The spec for /messages
says it returns events “in chronological order. (The exact definition of
chronological is dependent on the server
implementation.)”.
For /context
it also mentions chronological order.
For /relations
it contradicts itself, stating both “events will be returned
in chronological
order”
(when talking about the dir
parameter) and events will be “ordered
topologically”
(in the chunk
section). My guess is that the dir
parameter docs were
erroneously copied from elsewhere, and topological ordering was intended.
Topological ordering: events in a Matrix room are stored in a mathematical
structure known as a directed acyclic graph. Topological ordering means using
this graph structure (which is independent of the timing of when messages
arrived on the server) to decide an order. This order is easy to calculate
consistently, but it can be illogical from a common-sense point of view.
Synapse, and (I think) other homeservers actually use topological order for
/messages
and /context
as well as /relations
. I am not convinced that this
actually complies with the spec, since topological order is very much not
chronological, by my understanding of the word.
Why is this a problem?
Imagine I have two Matrix clients, both logged in as me. I leave the first
client open, polling the /sync
API and fetching events in order of their
arrival on the homeserver. I close the second client, and open it later. It will
run a /sync
, but it will only receive the latest messages. If I scroll the
room upwards, it will fetch more messages using the /messages
API.
The two clients will show me the messages in a different order. Normally, the
orders are similar or identical, but if two homeservers were disconnected for a
while (a “netsplit” occurred) they can be very different.
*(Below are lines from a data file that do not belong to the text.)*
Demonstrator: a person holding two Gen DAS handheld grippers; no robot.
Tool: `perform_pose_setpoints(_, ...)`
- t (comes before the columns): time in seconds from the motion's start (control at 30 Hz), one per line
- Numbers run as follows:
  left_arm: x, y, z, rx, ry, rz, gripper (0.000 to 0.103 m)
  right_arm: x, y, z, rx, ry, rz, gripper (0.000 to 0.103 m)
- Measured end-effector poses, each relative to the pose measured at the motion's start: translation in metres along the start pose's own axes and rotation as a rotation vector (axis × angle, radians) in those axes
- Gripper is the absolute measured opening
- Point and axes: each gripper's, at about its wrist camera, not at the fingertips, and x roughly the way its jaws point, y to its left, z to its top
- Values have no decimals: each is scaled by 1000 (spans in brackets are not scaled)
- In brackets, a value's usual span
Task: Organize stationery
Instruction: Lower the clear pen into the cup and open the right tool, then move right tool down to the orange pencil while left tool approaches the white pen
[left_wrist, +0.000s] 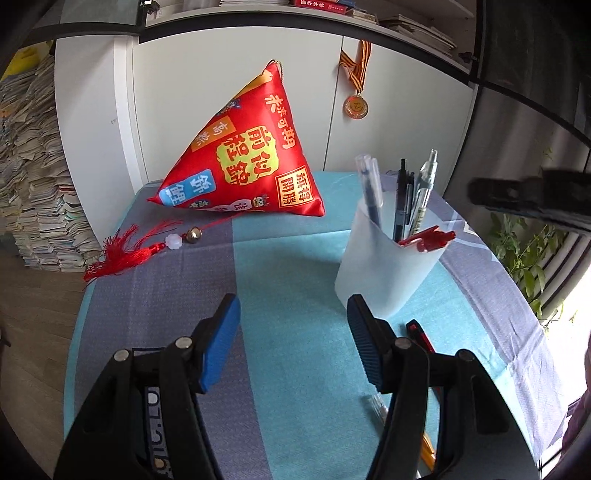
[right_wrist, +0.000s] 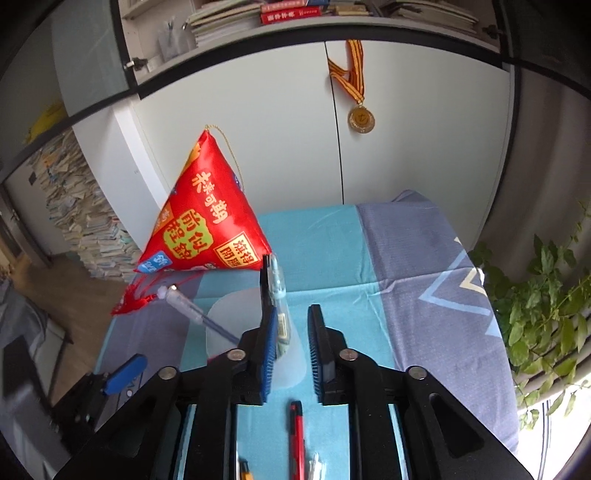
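Note:
A translucent white pen cup (left_wrist: 384, 258) stands on the blue striped cloth and holds several pens (left_wrist: 402, 199), one red. My left gripper (left_wrist: 293, 332) is open and empty, low over the cloth just left of the cup. My right gripper (right_wrist: 291, 343) is open and hovers right above the cup (right_wrist: 255, 332), with the clear pen (right_wrist: 277, 291) beside its left finger. A red pen (right_wrist: 297, 435) lies on the cloth below it, with a clear pen (right_wrist: 314, 463) and a yellow pen (right_wrist: 244, 470) nearby. The red pen (left_wrist: 419, 334) also shows behind my left gripper's right finger.
A red pyramid-shaped cushion (left_wrist: 243, 158) with a red tassel (left_wrist: 125, 251) sits at the back of the table (left_wrist: 295, 258). White cabinet doors with a hanging medal (left_wrist: 356, 105) stand behind. Stacked papers (left_wrist: 33, 184) are at left, a green plant (right_wrist: 546, 295) at right.

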Motion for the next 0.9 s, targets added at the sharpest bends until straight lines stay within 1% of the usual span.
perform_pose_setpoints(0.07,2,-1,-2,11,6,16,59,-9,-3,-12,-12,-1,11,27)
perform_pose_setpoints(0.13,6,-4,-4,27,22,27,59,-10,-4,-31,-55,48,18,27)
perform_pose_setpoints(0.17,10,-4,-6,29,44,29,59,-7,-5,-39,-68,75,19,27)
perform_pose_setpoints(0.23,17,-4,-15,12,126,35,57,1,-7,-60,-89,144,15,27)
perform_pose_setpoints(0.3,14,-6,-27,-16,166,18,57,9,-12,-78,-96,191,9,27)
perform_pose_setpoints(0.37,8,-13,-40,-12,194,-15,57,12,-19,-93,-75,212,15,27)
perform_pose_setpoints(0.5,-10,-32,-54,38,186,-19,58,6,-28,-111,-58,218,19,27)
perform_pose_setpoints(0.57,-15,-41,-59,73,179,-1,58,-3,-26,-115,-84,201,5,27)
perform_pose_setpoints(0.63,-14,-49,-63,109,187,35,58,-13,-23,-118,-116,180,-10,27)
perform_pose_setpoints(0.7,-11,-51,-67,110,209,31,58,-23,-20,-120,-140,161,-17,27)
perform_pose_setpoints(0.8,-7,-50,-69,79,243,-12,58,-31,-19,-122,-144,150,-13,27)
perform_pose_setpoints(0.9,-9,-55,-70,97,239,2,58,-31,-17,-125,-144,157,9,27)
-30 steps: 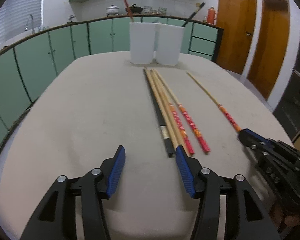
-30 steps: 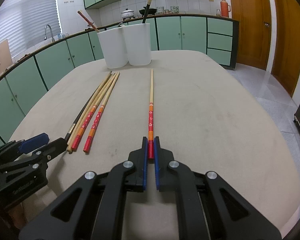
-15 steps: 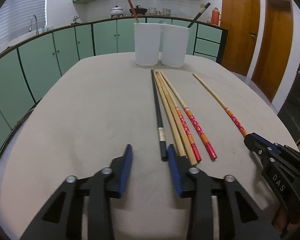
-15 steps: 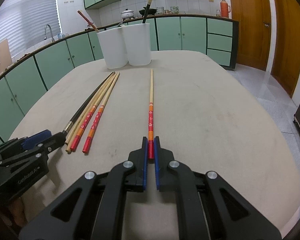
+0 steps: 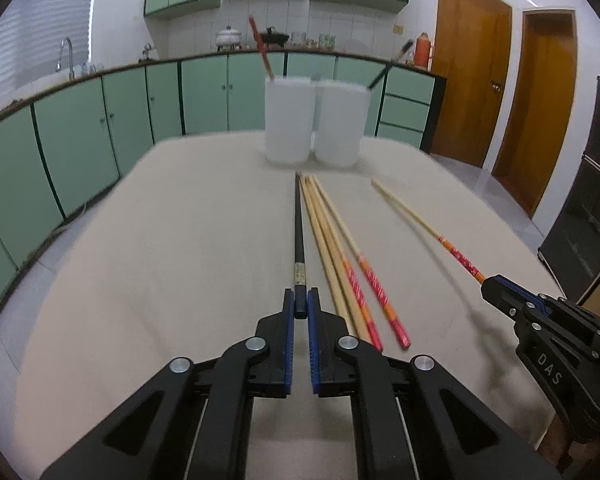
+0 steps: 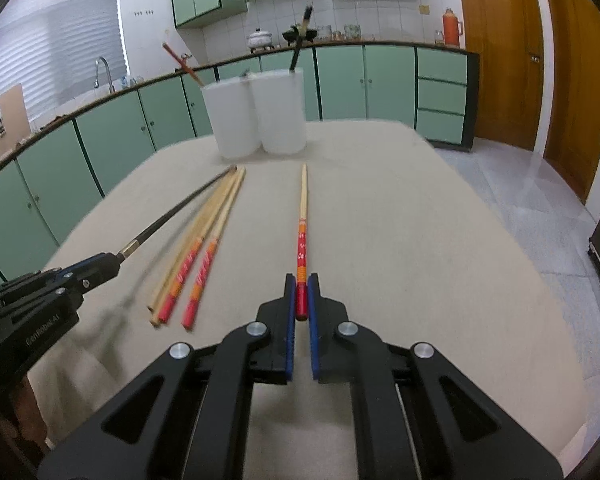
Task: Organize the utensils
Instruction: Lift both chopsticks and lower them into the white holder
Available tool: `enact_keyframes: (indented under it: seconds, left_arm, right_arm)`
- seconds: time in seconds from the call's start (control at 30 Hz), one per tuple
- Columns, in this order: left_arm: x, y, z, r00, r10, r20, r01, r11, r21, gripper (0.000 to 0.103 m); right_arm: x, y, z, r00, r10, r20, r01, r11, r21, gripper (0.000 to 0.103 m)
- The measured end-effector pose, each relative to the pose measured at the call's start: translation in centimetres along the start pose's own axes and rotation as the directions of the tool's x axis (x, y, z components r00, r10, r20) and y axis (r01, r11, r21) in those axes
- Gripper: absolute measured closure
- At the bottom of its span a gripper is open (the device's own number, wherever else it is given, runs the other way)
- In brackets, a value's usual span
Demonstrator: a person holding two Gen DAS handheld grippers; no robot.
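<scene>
My left gripper point(image 5: 301, 307) is shut on the near end of a black chopstick point(image 5: 299, 232), also seen in the right wrist view point(image 6: 172, 214). My right gripper point(image 6: 301, 296) is shut on the red end of a wooden chopstick point(image 6: 302, 216), also seen in the left wrist view point(image 5: 412, 216). Three wooden chopsticks point(image 5: 340, 256), two with red ends, lie beside the black one. Two white cups point(image 5: 290, 120) point(image 5: 342, 122) stand at the far end of the table, the left with a red chopstick, the right with a black one.
The beige table point(image 5: 160, 260) drops off at its left and right edges. Green cabinets point(image 5: 80, 136) line the back and left. Wooden doors point(image 5: 472, 92) are at the right.
My left gripper moved left onto the black chopstick and closed on its end. My right gripper stays shut on the red-ended chopstick; both views have tilted upward a little.
</scene>
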State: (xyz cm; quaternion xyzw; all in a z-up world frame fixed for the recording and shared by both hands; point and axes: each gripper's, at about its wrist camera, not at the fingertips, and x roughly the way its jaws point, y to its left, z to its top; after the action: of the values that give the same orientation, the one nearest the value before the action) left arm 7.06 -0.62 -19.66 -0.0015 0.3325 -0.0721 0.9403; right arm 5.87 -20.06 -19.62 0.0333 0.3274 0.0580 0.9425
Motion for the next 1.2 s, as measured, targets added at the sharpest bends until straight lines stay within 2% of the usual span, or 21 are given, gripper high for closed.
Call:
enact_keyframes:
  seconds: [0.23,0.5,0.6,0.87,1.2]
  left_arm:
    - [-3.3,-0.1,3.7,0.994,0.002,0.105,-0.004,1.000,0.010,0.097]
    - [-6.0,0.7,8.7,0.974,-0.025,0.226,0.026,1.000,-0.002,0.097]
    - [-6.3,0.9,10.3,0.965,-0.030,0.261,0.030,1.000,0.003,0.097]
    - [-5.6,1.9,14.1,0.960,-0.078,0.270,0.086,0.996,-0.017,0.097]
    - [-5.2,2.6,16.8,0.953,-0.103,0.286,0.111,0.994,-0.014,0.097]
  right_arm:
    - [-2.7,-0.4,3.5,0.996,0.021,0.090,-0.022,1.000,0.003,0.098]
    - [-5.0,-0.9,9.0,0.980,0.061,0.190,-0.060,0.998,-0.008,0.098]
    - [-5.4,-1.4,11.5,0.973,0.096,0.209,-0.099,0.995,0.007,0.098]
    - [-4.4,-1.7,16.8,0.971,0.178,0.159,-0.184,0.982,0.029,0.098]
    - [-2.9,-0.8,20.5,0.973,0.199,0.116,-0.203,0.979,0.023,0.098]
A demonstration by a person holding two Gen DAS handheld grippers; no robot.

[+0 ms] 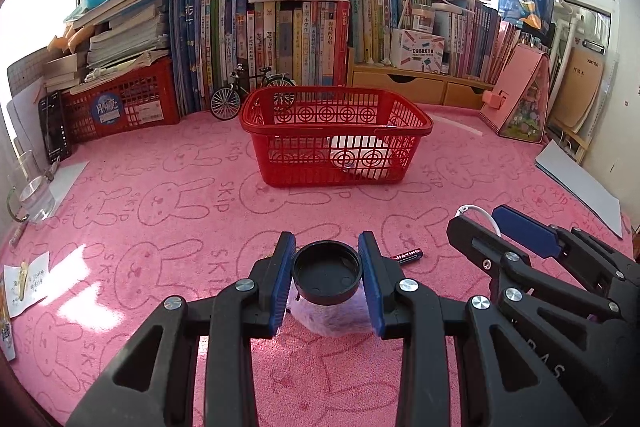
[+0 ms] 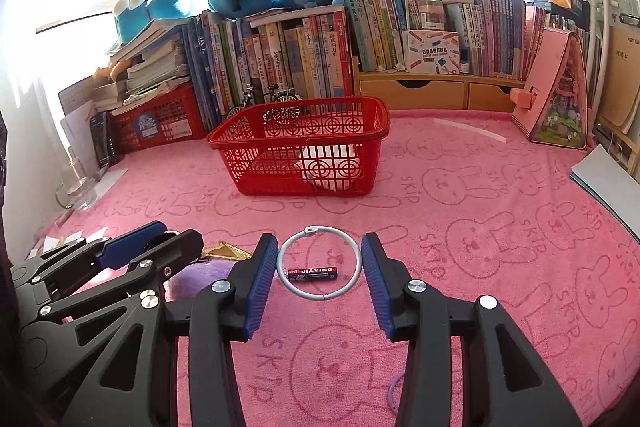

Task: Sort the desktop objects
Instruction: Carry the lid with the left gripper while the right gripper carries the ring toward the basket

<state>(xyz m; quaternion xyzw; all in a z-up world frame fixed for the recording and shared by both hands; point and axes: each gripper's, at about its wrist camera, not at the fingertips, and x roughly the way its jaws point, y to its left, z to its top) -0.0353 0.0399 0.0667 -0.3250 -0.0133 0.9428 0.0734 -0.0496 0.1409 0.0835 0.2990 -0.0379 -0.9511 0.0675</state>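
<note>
Red basket ahead: your L gripper clamps black-lidded jar, R gripper grips binder ring; carry both over rim, then release

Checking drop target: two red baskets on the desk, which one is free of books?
The red basket out on the pink cloth, open-topped. The other, the red crate at the back left, carries a stack of books.
</note>
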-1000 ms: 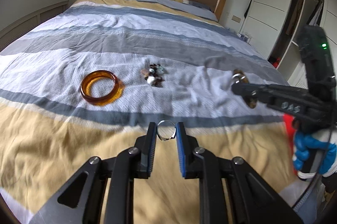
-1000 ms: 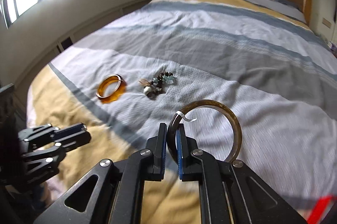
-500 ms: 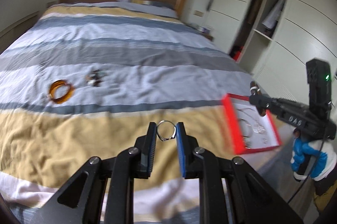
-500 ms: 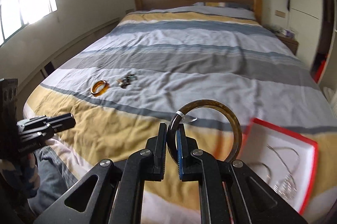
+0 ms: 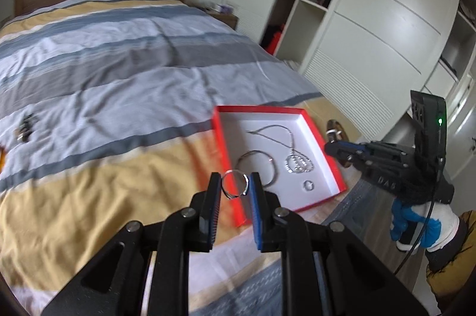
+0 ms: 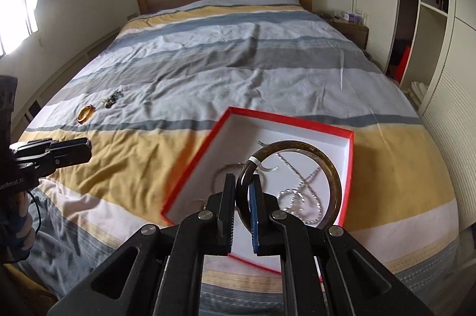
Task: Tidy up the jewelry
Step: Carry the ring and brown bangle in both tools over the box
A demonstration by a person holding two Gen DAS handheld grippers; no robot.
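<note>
Left gripper (image 5: 236, 185) clamping thin silver ring (image 5: 235, 183); right gripper (image 6: 241, 191) clamping dark brown bangle (image 6: 333, 167); both hovering over red-rimmed white box (image 5: 311, 122) already holding silver chains (image 5: 290, 148). Amber bangle (image 6: 85, 113), bead cluster (image 6: 113, 99) still lying at ten o'clock on striped bedspread (image 6: 208, 72).

Both wrist cams downward, sharing red box (image 5: 324, 146).

A: How is the room lit?
B: Daylight is admitted through a window (image 6: 17, 9) at the left of the right wrist view; the pane is blown out to white glare. The striped duvet (image 6: 238, 72) is evenly and softly lit.
A: Is anything blurred?
B: Motion blur is seen on the red box (image 5: 312, 122) rim and the near bedding. Straight wardrobe (image 5: 386, 27) lines are bent by the fisheye, and dark vignetting is seen in the corners.
</note>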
Which order is correct? I would generally argue that the first client is most
likely to fit with your intuition (because messages that you saw later are
further down the screen), but it’s definitely arguable. In actual fact, when
messages were sent effectively in parallel, there is no correct order. What I
am hoping for is a consistent order, as far as possible.
I would strongly argue that these two clients should show messages (and other
events) in the same order.
I do feel honour-bound at this point to say that I spoke to a colleague
recently who disagreed with this principle, and said that because of the
different usage of these two clients, it was OK, or even useful, that they
showed different results. I definitely disagree, but it’s worth pointing out
that this is a debatable point.
It’s also worth saying that even a lone client can exhibit this inconsistency,
if it doesn’t store all messages forever. If it deletes some messages to save
storage space, when the user pages up to read those messages, they will be
fetched using /messages
, so will appear in a different order from what the
user saw originally when they were fetched via /sync
. There is currently no
API that can re-fetch messages in the same order they were first received over
/sync
.
How big a problem is this?
Does it really matter if a few messages are in a different order? On the face of
it, maybe not. In most cases, the differences are minor, and when they are more
significant this is the result of a significant problem like a netsplit or
malicious behaviour.
I will admit that, even though I said I was not talking about state events (the
important events that define e.g. who is a member of the room), part of my
motivation here is that I want the order of state events to be consistent,
because there are times when a user really wants to examine the history of what
happened, and doesn’t want that to change under them.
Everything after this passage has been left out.